Coal Industry: The Issues Threatening The Big Coal Comeback (PKOL, KOL, LNG, BTU, MT)
Joseph Hogue: Coal and coal-producers have been hit hard over the past year as a glut of natural gas in North America drives utility switching, and slower growth in China threatens demand.
The PowerShares Global Coal fund (NYSEARCA:PKOL) has fallen more than 34.3% over the last twelve months.
Problems at a reactor in South Korea last week, combined with the large-scale shut down of Japanese reactors, means coal may see increased demand this year.
Bloomberg reports that the Kori 1 reactor in South Korea was shut down on March 13 for safety issues and that an incident on February 9th caused the core temperature to rise dangerously high. This is as 53 of Japan’s 54 nuclear reactors remains off-line and widespread protests against nuclear power means the region will be looking for other sources of energy.
Imports to India and across Asia should increase this year as energy production costs half as much using coal as any other source besides nuclear power.
Things may still get worse for coal over the long run as companies apply for natural gas export licenses in the United States.
Bloomberg reports that Cheniere energy (NYSE:LNG) is close to obtaining the necessary permits to export liquefied natural gas to countries without free trade agreements with the United States, notably Japan. Natural gas in the U.S. is almost a tenth the price that it sells for in Japan and a ready supply would drive demand away from thermal coal.
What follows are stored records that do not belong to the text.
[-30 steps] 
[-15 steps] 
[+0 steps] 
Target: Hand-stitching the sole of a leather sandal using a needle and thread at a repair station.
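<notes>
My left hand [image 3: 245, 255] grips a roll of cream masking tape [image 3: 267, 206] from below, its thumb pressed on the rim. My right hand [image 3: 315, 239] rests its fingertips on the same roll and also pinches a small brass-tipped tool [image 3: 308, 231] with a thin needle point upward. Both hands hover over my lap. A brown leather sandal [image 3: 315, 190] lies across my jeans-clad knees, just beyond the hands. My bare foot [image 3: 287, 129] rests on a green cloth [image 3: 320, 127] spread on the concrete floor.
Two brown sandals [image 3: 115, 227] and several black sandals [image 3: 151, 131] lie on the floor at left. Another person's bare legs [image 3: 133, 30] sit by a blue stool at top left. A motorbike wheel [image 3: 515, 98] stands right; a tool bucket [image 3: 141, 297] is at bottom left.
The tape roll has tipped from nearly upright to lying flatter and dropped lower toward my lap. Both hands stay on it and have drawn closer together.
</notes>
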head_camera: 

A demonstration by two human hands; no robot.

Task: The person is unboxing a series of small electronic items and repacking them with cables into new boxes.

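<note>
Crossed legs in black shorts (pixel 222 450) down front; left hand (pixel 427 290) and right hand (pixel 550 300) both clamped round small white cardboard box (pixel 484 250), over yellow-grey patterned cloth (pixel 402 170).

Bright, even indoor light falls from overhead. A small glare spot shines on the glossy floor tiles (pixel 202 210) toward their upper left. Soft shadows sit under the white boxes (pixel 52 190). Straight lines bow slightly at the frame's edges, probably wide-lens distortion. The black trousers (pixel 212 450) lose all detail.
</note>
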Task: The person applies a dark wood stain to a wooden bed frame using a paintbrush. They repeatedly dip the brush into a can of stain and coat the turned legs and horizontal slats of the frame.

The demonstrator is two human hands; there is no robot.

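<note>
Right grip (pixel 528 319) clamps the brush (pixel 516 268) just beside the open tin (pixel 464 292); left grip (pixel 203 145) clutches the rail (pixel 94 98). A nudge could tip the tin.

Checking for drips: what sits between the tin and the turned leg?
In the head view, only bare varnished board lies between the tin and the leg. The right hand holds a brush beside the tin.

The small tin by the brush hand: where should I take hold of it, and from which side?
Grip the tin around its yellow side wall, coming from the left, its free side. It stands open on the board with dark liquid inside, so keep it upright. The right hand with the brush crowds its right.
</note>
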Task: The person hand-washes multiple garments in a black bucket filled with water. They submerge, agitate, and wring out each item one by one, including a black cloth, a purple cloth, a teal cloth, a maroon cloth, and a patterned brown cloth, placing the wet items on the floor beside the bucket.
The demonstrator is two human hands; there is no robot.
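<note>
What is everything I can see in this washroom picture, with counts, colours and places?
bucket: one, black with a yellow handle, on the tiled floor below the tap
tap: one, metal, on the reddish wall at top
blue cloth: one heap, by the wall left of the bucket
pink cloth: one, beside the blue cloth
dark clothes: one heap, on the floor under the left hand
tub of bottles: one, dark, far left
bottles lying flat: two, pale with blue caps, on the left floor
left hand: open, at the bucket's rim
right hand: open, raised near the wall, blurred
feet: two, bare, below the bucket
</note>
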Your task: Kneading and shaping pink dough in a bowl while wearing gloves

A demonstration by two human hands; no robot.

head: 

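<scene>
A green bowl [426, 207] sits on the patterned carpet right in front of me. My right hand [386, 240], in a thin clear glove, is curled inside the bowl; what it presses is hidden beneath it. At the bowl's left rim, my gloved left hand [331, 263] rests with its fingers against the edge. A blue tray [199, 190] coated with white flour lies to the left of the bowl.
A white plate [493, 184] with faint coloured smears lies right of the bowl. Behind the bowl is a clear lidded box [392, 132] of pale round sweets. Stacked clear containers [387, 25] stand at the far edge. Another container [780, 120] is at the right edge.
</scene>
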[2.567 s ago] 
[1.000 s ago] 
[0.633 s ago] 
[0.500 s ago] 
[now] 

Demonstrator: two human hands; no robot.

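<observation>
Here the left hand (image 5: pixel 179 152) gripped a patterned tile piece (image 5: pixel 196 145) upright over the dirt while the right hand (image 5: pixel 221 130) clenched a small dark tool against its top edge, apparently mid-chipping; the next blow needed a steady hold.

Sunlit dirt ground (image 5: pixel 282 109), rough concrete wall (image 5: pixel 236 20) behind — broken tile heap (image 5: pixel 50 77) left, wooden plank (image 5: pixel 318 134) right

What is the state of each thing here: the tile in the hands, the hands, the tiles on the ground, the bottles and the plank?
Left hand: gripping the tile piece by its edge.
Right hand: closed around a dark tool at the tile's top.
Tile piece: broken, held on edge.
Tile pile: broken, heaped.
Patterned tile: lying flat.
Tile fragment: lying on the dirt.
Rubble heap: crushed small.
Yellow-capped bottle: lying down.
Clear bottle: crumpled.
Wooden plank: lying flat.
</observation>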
Still, export facilities have yet to be built so any significant demand destruction is years away. Coal should still get a boost this year as Asia looks for an alternative to nuclear power.
ArcelorMittal (NYSE:MT) has significant coal interests along with diversified operations in integrated steel and iron ore. Despite a 49.5% drop in the past year, shares are still valued at 14.6 times trailing earnings.
Peabody Energy (NYSE:BTU) is a much more focused play on coal. The company has significant assets in Australia which make it a China play as well. Shares have fallen by 55.6% over the last twelve months but trade for a relatively cheap 8.1 times trailing earnings.
If coal prices (NYSEARCA:KOL) do rebound, investors may want to protect some profits with options hedging or diversifying across other energy plays.